◆ **WHAT IS NEEDED**:
Go through the entries below and copy each line containing the word "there".

-- TASK INPUT follows --

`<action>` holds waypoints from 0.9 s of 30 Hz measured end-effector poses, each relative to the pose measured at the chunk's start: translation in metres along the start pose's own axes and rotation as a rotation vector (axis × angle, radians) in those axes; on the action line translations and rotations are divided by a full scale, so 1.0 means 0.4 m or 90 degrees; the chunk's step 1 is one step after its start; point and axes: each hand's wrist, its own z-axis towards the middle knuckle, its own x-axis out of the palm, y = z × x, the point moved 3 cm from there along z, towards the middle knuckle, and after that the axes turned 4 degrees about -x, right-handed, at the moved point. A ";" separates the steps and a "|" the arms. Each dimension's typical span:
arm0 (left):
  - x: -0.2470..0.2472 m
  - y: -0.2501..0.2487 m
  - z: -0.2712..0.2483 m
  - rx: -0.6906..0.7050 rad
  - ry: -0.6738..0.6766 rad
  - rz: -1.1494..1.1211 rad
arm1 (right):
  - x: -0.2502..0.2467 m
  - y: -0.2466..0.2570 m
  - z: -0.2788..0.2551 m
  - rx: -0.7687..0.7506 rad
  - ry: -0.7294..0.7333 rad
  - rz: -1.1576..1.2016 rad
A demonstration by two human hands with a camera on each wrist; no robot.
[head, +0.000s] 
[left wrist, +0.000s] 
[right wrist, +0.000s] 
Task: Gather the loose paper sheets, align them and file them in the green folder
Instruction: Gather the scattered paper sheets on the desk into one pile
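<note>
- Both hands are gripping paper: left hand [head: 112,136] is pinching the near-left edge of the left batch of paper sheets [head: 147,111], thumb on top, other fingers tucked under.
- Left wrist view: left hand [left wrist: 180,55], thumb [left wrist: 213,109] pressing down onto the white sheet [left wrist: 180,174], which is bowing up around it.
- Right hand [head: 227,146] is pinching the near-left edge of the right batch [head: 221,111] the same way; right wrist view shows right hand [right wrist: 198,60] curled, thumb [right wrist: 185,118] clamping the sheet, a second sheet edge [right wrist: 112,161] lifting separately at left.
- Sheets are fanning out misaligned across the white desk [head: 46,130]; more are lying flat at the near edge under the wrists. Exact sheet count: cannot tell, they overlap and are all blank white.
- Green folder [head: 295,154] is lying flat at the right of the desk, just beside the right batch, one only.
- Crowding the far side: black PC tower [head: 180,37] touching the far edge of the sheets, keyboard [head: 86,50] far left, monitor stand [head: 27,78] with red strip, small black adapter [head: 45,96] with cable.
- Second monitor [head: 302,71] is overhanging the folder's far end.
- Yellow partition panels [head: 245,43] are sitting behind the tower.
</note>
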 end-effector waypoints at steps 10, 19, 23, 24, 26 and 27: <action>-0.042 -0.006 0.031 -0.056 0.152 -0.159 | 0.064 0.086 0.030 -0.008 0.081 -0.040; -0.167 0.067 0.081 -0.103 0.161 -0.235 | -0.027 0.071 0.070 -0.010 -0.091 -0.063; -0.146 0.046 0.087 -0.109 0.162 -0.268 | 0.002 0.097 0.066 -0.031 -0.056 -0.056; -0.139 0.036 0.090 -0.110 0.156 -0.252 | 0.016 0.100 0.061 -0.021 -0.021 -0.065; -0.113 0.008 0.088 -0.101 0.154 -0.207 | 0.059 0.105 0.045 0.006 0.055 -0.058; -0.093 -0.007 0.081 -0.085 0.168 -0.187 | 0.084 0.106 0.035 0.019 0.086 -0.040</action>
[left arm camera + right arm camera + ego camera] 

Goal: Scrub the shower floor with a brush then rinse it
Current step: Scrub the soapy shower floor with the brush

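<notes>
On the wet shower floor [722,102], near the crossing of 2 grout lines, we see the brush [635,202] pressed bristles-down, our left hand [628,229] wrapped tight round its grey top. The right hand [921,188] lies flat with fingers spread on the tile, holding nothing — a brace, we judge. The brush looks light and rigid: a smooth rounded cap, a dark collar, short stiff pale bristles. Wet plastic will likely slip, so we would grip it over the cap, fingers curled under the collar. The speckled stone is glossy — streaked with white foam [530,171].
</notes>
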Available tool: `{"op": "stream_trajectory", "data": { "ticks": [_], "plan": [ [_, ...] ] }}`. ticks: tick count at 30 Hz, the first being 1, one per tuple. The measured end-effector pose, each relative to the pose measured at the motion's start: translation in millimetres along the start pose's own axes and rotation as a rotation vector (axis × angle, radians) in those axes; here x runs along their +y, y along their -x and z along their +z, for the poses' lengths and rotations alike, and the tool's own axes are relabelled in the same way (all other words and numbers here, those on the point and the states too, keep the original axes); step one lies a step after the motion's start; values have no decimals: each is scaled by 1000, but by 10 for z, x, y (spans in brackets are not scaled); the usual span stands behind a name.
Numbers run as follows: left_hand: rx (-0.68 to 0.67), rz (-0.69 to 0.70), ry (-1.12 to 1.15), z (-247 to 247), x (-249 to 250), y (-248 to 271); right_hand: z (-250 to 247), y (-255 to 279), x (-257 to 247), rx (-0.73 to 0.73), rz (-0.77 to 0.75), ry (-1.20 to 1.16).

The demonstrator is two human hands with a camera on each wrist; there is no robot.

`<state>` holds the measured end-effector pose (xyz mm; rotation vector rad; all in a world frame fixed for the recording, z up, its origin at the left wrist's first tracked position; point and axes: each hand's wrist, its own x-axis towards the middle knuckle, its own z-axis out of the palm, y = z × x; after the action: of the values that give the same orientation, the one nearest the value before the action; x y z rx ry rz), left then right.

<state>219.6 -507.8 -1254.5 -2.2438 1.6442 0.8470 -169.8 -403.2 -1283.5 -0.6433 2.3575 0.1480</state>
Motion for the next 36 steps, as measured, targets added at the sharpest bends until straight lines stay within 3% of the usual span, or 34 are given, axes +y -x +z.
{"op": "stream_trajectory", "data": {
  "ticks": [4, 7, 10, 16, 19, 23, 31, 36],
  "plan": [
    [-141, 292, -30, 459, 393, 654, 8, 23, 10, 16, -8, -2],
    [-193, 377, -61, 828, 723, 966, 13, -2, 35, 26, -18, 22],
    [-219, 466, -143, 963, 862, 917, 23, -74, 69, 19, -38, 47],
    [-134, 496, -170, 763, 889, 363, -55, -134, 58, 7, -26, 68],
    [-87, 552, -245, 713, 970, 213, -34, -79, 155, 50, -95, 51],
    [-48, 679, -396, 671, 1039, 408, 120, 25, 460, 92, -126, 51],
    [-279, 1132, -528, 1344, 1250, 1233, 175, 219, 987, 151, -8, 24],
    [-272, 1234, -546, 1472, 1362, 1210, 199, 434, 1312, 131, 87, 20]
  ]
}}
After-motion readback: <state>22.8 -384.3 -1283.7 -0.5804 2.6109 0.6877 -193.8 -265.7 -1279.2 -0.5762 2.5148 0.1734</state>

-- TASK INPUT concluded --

◆ **REPLY TO THE EXERCISE**:
`<action>` holds waypoints from 0.9 s of 30 Hz measured end-effector poses, each relative to the pose measured at the chunk's start: translation in metres along the start pose's own axes and rotation as a rotation vector (axis × angle, radians) in those axes; on the action line translations and rotations are divided by a full scale, so 1.0 means 0.4 m or 90 degrees; the chunk's step 1 is one step after its start; point and axes: each hand's wrist, its own z-axis towards the middle knuckle, its own x-axis out of the palm, y = z × x, the point moved 3 cm from there along z, towards the middle knuckle, and after that the axes turned 4 degrees about -x, right-handed, at the moved point. A ";" separates the steps and a "|" the arms. Each dimension's typical span:
The demonstrator is two human hands with a camera on each wrist; there is no robot.

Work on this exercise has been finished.